THE TASK: Write out each line from the data below that includes the word "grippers".

★ ★ ★ ★

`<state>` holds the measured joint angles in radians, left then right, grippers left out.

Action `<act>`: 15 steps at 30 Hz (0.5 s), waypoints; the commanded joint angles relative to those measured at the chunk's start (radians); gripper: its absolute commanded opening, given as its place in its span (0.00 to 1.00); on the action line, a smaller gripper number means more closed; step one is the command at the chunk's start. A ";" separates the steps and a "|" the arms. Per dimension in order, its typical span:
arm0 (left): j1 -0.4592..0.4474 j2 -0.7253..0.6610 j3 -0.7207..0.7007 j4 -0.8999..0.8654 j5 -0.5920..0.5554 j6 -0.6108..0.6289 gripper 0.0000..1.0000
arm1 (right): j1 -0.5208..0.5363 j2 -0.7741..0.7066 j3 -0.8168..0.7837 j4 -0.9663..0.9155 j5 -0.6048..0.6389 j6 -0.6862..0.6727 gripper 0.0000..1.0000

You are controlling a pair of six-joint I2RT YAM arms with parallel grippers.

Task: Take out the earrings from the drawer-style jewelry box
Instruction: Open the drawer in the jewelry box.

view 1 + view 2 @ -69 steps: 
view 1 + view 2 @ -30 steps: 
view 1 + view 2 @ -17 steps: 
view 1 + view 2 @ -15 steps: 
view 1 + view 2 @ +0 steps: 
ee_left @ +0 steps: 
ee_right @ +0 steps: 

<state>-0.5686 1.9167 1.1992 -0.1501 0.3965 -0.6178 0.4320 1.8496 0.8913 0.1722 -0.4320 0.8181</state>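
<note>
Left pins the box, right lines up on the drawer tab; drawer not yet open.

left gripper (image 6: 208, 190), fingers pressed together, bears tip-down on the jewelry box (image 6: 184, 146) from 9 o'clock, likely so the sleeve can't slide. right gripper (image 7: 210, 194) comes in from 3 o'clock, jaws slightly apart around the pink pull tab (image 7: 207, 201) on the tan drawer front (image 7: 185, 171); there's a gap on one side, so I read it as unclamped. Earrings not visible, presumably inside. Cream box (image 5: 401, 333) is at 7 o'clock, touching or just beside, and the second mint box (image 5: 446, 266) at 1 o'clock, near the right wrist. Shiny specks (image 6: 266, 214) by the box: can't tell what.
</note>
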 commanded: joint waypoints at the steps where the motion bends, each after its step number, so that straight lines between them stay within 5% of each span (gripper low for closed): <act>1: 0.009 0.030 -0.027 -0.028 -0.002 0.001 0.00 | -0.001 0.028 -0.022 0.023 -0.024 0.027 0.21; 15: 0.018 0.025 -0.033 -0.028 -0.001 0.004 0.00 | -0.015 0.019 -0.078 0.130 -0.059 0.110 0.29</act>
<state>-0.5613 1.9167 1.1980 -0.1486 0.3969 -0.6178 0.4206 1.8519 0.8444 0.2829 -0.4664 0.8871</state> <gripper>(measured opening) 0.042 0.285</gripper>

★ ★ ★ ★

TASK RESPONSE:
`<state>` holds the measured joint angles in radians, left then right, grippers left out.
You are controlling a pair of six-joint I2RT YAM arms with parallel grippers.

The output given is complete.